Магическое поле бурлило от выставлявшихся щитов, несколько проскользнувших молний обдали озоном, но большая часть гостей пыталась всё-таки спасаться бегством. Обе двери, в том числе и та, что вела в оружейную, подверглись осаде магов, не решившихся на открытие порталов в нестабильном окружении.

Влад в несколько движений расчистил себе путь среди волн бегущих людей и вампиров.

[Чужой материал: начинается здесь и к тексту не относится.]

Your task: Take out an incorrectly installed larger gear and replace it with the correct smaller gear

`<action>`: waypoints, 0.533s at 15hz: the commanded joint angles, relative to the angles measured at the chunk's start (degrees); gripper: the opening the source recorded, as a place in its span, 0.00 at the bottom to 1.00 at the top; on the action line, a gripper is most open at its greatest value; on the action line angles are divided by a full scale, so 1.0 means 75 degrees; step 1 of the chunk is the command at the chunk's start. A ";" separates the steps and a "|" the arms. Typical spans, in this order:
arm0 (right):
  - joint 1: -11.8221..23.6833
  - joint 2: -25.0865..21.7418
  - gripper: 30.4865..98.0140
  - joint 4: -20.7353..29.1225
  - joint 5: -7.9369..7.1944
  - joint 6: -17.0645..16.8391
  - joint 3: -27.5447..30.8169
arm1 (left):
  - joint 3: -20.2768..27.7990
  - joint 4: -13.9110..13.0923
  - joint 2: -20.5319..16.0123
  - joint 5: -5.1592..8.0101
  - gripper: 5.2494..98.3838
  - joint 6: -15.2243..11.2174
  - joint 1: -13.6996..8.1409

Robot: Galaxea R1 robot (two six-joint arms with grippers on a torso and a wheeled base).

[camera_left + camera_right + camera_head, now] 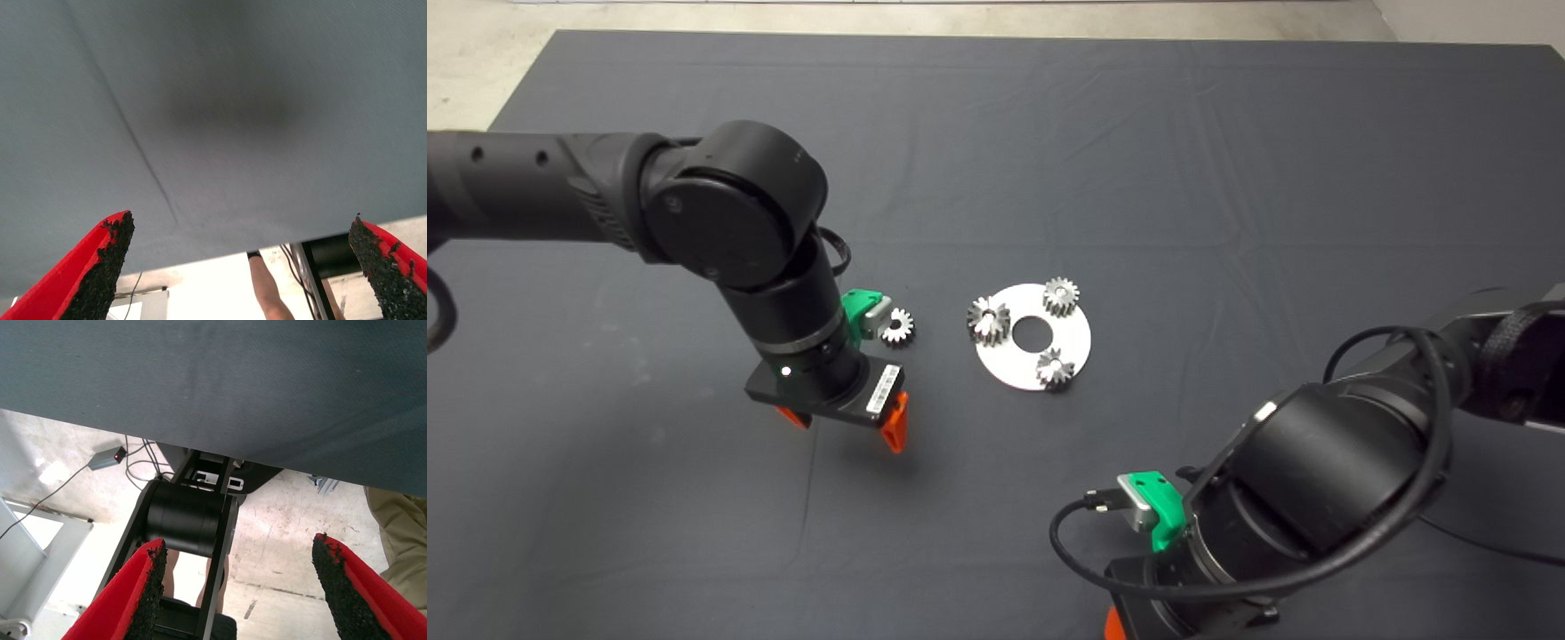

— Эй, ты! — проревел он не своим голосом — сказывалось начало трансформации. Дракон обернулся. В исполинских глазах отразилось удовлетворение.

***

Мелисента следила за мужем, как завороженная. Ей приходилось уже видеть Северина колдующим, и каждый раз княжну поражало, как меняется при этом его лицо: становится умиротворённым и, в то же время, возвышенным. Лорд Эрлинг напоминал музыканта, перебирающего струны на любимом инструменте, полностью отрешённого, растворившегося в собственной, только ему слышимой, музыке.

Северин знал, что у него мало времени, но не торопился — суетливость ещё никому не играла на руку. Расставленные Владом ловушки оказались достаточно затейливыми, но лорду Эрлингу приходилось распутывать и более сложные узелки Эйзенхиэля Элизобарры. И обстановка, порой, куда менее располагала к сосредоточению.

***

Пока глава клана отвлекал дракона на себя, лорд-вампир Мюнхес пинками и угрозами приводил в чувство костяк наступательных сил вампиров. Влад в своей боевой трансформе хоть и был раз в пять меньше ящера, но выглядел не менее пугающе. А то и более: дракон оставался абстрактным злом, а чего ждать от князя Элизобарры, подданные знали не понаслышке. Не прошло и пяти минут, как Мюнхес выстроил полукруг вампиров. По знаку главы клана воздух одновременно прорезали полторы дюжины молний. На дракона это, впрочем, особого впечатления не произвело: он даже довольно заурчал, когда вдоль гибкой шеи заструилось голубоватое пламя, придавая чешуе стеклянный блеск.